JAKARTA, KOMPAS – Potensi wakaf asuransi belum terlihat sejak izin dikeluarkan pada 2016. Otoritas Jasa Keuangan atau OJK melihat itu sebagai hal biasa karena wakaf asuransi masih dalam proses pengembangan. Proses itu membutuhkan waktu karena kompleksitas produk.
Pada 2016, Majelis Ulama Indonesia mengeluarkan fatwa 106/DSN-MUI/X/2016 tentang Wakaf Manfaat Asuransi dan Manfaat Investasi pada Asuransi Jiwa Syariah. Wakaf yang semula sedekah dalam bentuk fisik, seperti rumah dan masjid, bisa berbentuk uang.
Hal itu pun membuka ruang bisnis bagi perusahaan asuransi syariah yang mulai menjajaki wakaf asuransi. Namun, hingga pertengahan 2019, perkembangan wakaf asuransi masih sangat lambat.

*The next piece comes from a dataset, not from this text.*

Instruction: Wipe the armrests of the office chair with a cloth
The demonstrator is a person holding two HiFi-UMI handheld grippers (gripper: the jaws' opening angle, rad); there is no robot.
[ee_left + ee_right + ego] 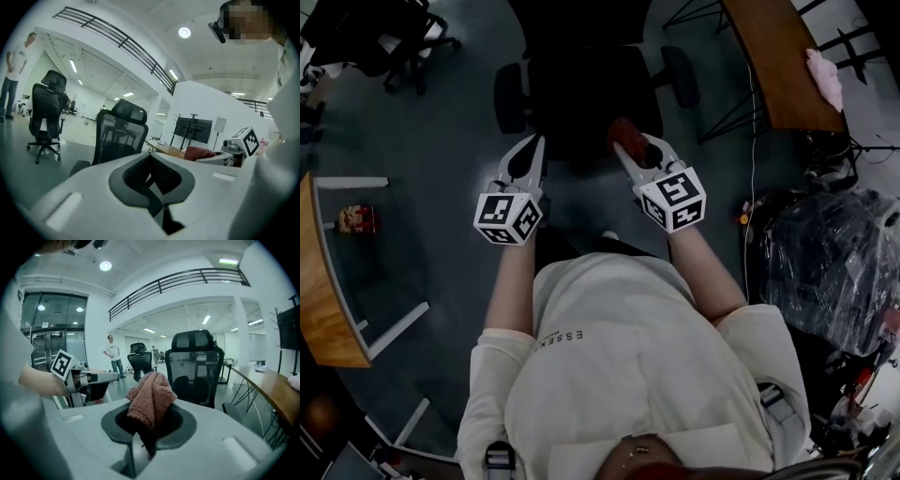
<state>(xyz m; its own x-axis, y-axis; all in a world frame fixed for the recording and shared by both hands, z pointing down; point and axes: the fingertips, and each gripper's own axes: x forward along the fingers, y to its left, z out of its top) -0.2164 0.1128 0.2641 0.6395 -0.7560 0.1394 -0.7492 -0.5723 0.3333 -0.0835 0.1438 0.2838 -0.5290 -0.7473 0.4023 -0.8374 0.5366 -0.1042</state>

Direktur Industri Keuangan Non-Bank (IKNB) Syariah OJK Mochamad Mukhlasin menjelaskan, masih terlalu dini untuk menilai perkembangan wakaf asuransi. Sebab produk ini baru diizinkan dalam kurun waktu kurang dari empat tahun atau tertinggal dibandingkan produk asuransi lain.
"Karena fatwa baru keluar 2016. Pengalaman kami butuh beberapa tahun untuk mengembangkannya. Karena perusahaan pasti sedang membuat produk. Dan sebelum membuat mereka tentunya harus memahami dulu produk itu," ucap Mukhlasin.
Pemahaman dan penjualan produk cukup rumit karena wakaf asuransi berbeda dengan produk polis biasa. Adapun dana yang diperuntukkan untuk wakaf adalah manfaat asuransi. Contohnya, peruntukkan 35 persen dana untuk wakaf jika nasabah meninggal.
Belum lagi, perusahaan asuransi syariah juga harus mencari rekan penyalur dana wakaf. Adapun penyalur tersebut yang akan mengubah uang tersebut menjadi sedekah yang bersifat jangka panjang seperti pembangunan sekolah dan masjid ataupun dana pendidikan.
"Wakaf adalah salah satu tantangan bagi industri syariah. Karena produk ini merupakan terobosan bukan copy paste dari produk konvensional. Jadi perlu waktu untuk menciptakan produk yang tepat," tambah Mukhlasin.
Berdasarkan data Badan Wakaf Indonesia (BWI), potensi wakaf di Indonesia diperkirakan mencapai Rp 180 triliun. Namun, realisasinya pada 2018 masih jauh dari potensi atau hanya sekitar Rp 600 miliar.
Meski cenderung lamban, wakaf asuransi mulai menggeliat di awal semester 2019. Dalam rentang tiga bulan, terdapat dua perusahaan asuransi besar yang menyediakan fitur wakaf, yakni Prudential Indonesia dan AXA Mandiri Syariah.
AXA Mandiri Syariah menjadi yang teranyar mengeluarkan produk wakaf asuransi, pada Senin (13/5/2019). Presiden Direktur AXA Mandiri, Handojo G. Kusuma mengatakan, produk dan layanan wakaf, akan menjadi salah satu isu strategis.
"Fitur baru ini menjadi pilihan yang menarik untuk masyarakat. Tidak hanya memberikan manfaat proteksi dan perencanaan keuangan sesuai prinsip syariah, namun melalui fitur wakaf, nasabah juga diberi kemudahan beramal yang akan bermanfaat bagi sesama," tutur Handojo menjelaskan potensi wakaf.
Handojo menambahkan, potensi itu kian besar karena sedekah melalui wakaf ataupun lainnya merupakan budaya dari Indonesia. Menurut Charities Aid Foundation, Indonesia merupakan negara yang paling dermawan di dunia.
Sementara itu, Prudential Indonesia sudah mengeluarkan fitur wakaf asuransi sejak Februari 2019. Setelah tiga bulan peluncuran, salah satu perusahaan asuransi konvensional terbesar itu masih fokus mengenalkan produk ke masyarakat.
”Sejak kami mengeluarkannya, antusiasme masyarakat sangat positif. Saat ini, kami masih terus menyosialisasikan kepada calon nasabah untuk memperluas pasar,” kata Bondan Margono, Kepala Operasi Syariah Prudential Indonesia.
Direktur Pemasaran dan Bisnis Asuransi Syariah BRI Life Anik Hidayati menuturkan, pihaknya juga melihat prospek besar dari produk wakaf asuransi. Oleh karena itu, dalam waktu dekat BRI Life akan mengeluarkan produk serupa. Wacana itu disebutkan setelah peluncuran produk asuransi baru Davestera Optima Syariah, pekan lalu.